Tichanowskaja: Die Situation etwa in Iran und in Belarus ist unterschiedlich, wir haben einen anderen Kontext. Belarus ist ein Teil Europas und als solches müssen wir behandelt werden. Das künftige Belarus gehört definitiv zur europäischen Familie. Aber generell gilt, dass Diktatoren in der Regel Organisationen, Regeln und Abkommen missachten. Deshalb ist es so schwer, mit einer Diktatur zu kämpfen.
Der einzige Weg ist, zu zeigen, dass die Demokratien vereint sind, dass die Demokratien nicht müde werden, diesen Kampf zu führen, dass die Demokratien ihre Zähne zeigen, dass ihre Einheit stärker ist als die Diktaturen in den verschiedenen Ländern. Wir brauchen Konsequenz, Einigkeit und Kampfbereitschaft.
Ich verstehe auch, dass die Menschen in den demokratischen und wohlhabenden Ländern der verschiedenen Probleme in der Welt, der Kriege überdrüssig sind.
Die Menschen wollen sich um ihr eigenes Leben kümmern.
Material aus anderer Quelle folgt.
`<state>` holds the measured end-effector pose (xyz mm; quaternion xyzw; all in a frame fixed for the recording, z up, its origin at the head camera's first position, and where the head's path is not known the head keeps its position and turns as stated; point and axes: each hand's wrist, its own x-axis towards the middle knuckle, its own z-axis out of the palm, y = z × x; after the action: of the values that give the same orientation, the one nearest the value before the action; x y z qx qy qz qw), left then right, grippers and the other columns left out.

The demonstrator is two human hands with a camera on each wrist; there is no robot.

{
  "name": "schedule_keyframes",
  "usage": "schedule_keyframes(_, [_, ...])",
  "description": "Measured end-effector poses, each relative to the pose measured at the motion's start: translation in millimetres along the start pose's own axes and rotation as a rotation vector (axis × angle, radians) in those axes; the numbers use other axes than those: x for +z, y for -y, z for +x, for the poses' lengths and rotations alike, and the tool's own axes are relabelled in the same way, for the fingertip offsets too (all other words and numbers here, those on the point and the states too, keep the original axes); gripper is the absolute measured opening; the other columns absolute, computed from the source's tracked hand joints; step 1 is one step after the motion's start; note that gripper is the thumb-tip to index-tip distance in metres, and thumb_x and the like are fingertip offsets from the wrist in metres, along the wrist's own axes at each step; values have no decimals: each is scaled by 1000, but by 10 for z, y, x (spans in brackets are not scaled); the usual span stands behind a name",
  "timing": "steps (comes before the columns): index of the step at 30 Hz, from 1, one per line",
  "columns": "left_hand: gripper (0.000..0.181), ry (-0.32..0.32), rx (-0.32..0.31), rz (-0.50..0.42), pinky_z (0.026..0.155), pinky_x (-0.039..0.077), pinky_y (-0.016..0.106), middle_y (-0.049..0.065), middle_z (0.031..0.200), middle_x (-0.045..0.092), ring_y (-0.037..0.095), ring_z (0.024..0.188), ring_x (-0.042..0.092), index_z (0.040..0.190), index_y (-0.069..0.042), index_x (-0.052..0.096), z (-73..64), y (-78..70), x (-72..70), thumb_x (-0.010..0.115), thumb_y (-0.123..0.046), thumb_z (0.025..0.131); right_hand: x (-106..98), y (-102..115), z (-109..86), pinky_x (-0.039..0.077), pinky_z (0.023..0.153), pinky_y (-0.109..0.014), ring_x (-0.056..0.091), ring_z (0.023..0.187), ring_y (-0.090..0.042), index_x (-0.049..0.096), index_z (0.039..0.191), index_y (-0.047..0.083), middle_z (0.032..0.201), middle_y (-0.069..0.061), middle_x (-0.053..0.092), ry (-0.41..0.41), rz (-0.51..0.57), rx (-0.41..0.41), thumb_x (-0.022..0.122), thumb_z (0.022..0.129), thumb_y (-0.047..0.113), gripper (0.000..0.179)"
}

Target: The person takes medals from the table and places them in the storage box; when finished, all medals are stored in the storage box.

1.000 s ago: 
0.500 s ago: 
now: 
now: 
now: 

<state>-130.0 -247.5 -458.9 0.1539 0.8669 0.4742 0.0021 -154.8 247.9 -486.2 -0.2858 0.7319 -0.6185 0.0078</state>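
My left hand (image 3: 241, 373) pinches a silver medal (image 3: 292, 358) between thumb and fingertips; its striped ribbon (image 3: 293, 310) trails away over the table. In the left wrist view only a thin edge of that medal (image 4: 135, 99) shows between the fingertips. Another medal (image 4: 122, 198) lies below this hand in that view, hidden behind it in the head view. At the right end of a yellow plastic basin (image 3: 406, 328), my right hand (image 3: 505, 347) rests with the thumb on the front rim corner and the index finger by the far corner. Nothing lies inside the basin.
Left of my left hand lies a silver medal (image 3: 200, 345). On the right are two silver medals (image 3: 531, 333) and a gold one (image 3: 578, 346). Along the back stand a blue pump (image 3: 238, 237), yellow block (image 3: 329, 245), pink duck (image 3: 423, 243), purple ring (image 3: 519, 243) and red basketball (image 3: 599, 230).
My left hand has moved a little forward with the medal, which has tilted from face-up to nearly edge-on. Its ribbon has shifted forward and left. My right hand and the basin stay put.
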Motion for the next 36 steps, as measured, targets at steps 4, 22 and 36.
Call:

Ich denke aber, es ist eine moralische Verpflichtung eines jeden Menschen, nicht zu vergessen.
Swetlana Tichanowskaja
Wenn man in einem wunderbaren, wohlhabenden Land lebt, reichen manchmal ein paar kleine Schritte, um anderen Ländern, die sich gerade auf dem Weg zu demokratischen Veränderungen befinden, zu helfen. Ich bitte Sie, sich nicht von den Schwierigkeiten der Nachbarländer ermüden zu lassen.
Manchmal denke ich selbst, dass ich das nicht mehr tun kann, weil es so schwierig ist, gegen dieses diktatorische Regime zu kämpfen. Aber dann denke ich an die, die im Gefängnis sitzen, an die Tausenden politischen Gefangenen, an die Menschen, die in Belarus geblieben sind, um zu kämpfen. 
Denken Sie jeden Tag eine Minute an die, die in der Ukraine sterben, an die, die in belarussischen Gefängnissen körperlich gedemütigt werden, an die, die im Iran die Todesstrafe erhalten. Nur eine Minute Ihres Lebens.
Manchmal ist es leichter zu vergessen. Aber die Welt wird nicht besser werden, wenn eine Diktatur die Oberhand gewinnt.
Swetlana Tichanowskaja
Das Interview führte Isabelle Schaefers in Brüssel.